ChlaOTU (Cpn_0483) of Chlamydia pneumoniae was first reported in the year 2000 alongside a group of predicted cysteine proteases that constitute the OTU family [29]. However, the experimental validation of its enzymatic activity was not reported until 2013 [23]. Utilizing the guinea pig adapted species Chlamydia caviae, Frutado et al. analyzed the actin polymerization-triggering bacterial entry and observed only transient accumulation of Ub at Chlamydia entry sites [23]. The authors reasoned that C. caviae encodes a putative DUB responsible for the rapid disappearance of Ub signals at the entry sites. They identified C. caviae ChlaOTU (CCA00261), which is an orthologue to Cpn_0483 and a substrate of the bacterial type III secretion system, as the responsible DUB. They observed that not only Ub but also autophagy adaptor nuclear dot protein 52 (NDP52) is transiently recruited to the bacterial entry sites and can be targeted by ChlaOTU. However, the biological implications of the observed activities of ChlaOTUs remain to be elucidated. CCA00261 was also identified in Chlamydia abortus [30]. Interestingly, C. pneumoniae encodes ChlaOTU but neither Cdu1nor Cdu2, which are present in all Chlamydiaceae species except for C. pneumoniae [30,31].

LotA/Lem21/Lpg2248

So far most bacterial OTU DUBs have been found in L. pneumophila. LotA/Lpg2248 (also known as Lem21) is the first example of the Legionella OTU-like (LOT) proteins among the translocation substrates of the bacterial type IV secretion system (T4SS). Bioinformatic analysis revealed that LotA possesses an unusual architecture with tandemly aligned OTU domains in which two distinctive catalytic cysteines, Cys13 and Cys303, were present [32]. Cellular expression of LotA extensively reduced the level of polyUb in a manner dependent on Cys303, while in vitro analysis against diUb substrates showed only subtle activity except against the Lys6-linked substrate [32]. The stringent specificity against Lys6-linked diUb has been shown to rely on Cys13 [32–35]. The poor activity of Cys303 against diUb substrates suggested that the OTU domain has a unique feature to recognize only longer polyUb chains including Lys48 and Lys63-linked chains, a property which was later demonstrated [33,36].
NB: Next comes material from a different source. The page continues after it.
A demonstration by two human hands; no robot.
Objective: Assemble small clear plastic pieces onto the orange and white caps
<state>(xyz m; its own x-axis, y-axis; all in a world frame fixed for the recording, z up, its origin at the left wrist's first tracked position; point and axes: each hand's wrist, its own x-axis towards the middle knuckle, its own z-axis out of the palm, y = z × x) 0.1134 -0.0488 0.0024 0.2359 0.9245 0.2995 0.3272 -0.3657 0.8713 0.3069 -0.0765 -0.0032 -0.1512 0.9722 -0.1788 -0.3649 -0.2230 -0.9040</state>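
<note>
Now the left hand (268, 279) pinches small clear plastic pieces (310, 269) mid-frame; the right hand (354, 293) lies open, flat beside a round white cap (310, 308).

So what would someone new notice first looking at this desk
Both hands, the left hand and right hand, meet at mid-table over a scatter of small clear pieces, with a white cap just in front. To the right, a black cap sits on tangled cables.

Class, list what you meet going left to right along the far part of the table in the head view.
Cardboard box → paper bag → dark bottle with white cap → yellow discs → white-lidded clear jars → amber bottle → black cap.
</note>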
LotA is delivered to the cytosol of infected host cells and localizes on the Legionella-containing vacuole (LCV) (Fig. 1). The localization is mediated by the C-terminal lipid binding domain and is crucial for its activity to remove Ub signals from the surface of the LCV [32]. Interestingly, an analysis using mouse macrophages indicated that combined disruptions of LotA with SidE family proteins, which have activities as noncanonical Ub ligases [37], diminished the intracellular growth of L. pneumophila more severely than sole disruption of SidE family proteins [32]. This observation suggests a possible functional connection between the SidE Ub ligases and LotA DUB activity.

Unveiling the physiological role of the C13-mediated specific cleavage of Lys6-linked Ub chains would be particularly interesting. DUBs with stringent reactivity against Lys6 polyUb had not been reported neither from bacteria nor from humans regardless of the known importance of Lys6 polyUb as signals for regulation of cellular systems including mitochondrial homeostasis [38,39]. The LCV-associated Lys6 Ub signals were found to be diminished in the presence of bacterially-delivered wild-type LotA but not of LotA C13S mutant [33], suggesting potential roles of the C13-dependent DUB activity of LotA in unknown events related to LCV biogenesis or host immune control. Concomitant with increased abundance of K6 polyUb, an increased localization of the AAA ATPase VCP/p97/Cdc48 was also observed [33]. This suggests that LotA’s unique dual DUB activities may act to guard certain proteins on the LCV from VCP-dependent extraction and subsequent proteasomal degradation.

LotB/Ceg23/Lpg1621

LotB/Ceg23/Lpg1621 is a second identified member of the OTU DUB family in the L. pneumophila T4SS substrates. The catalytic activity of LotB was independently reported by several groups in 2020 [40–44]. It exhibits DUB activity with high specificity toward Lys63-linked chains of diUb and pentaUb in in vitro reactions. LotB was shown to be modified not only with propargyl Ub (Ub-PA) but also with propargyl NEDD8 (NEDD8-PA), suggesting that LotB can bind to both Ub and NEDD8 through the conserved Ile44 hydrophobic patch [40,44]. A fluorescence-based cleavage assay suggested that LotB may also demonstrate proteolytic activity against small Ub-related modifier 1 (SUMO-1) [43].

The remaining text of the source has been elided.